#### Exercise aim:
Produce an exact copy of the line containing "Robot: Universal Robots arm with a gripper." and of every line after it in the material below, ending with the final line.
*** Opening of Collected data ***
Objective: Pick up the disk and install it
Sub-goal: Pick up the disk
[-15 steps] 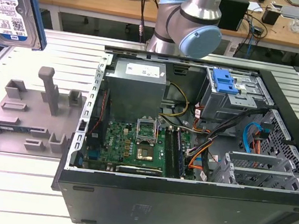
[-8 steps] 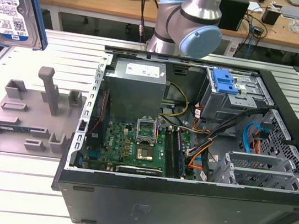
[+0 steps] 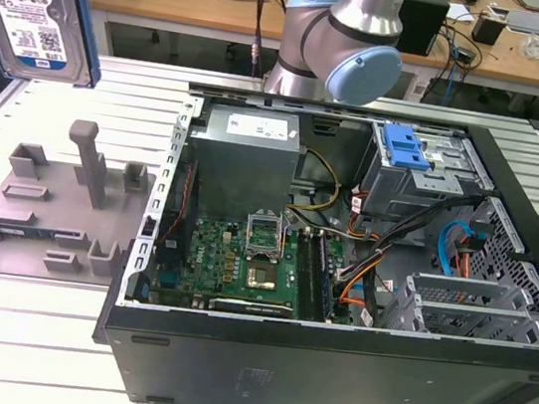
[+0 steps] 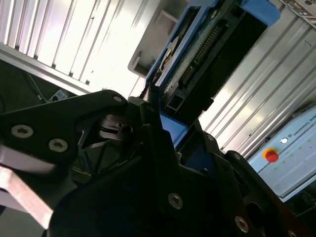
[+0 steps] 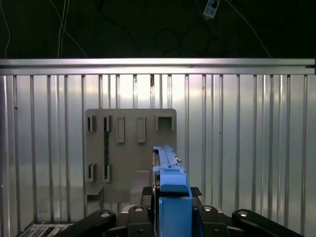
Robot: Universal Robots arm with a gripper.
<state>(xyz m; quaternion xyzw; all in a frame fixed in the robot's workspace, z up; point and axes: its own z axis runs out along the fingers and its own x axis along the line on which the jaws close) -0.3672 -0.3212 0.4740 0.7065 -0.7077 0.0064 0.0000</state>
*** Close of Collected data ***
#### Answer box:
Robot: Universal Robots arm with a gripper.
<state>(xyz m; quaternion xyzw; all in a frame fixed in the robot's workspace, z up; point and axes: its own z axis runs out along the fingers and its own x axis along the line on which the jaws close) -0.3672 -0.3212 0.4740 0.7065 -0.7077 0.0064 0.0000</state>

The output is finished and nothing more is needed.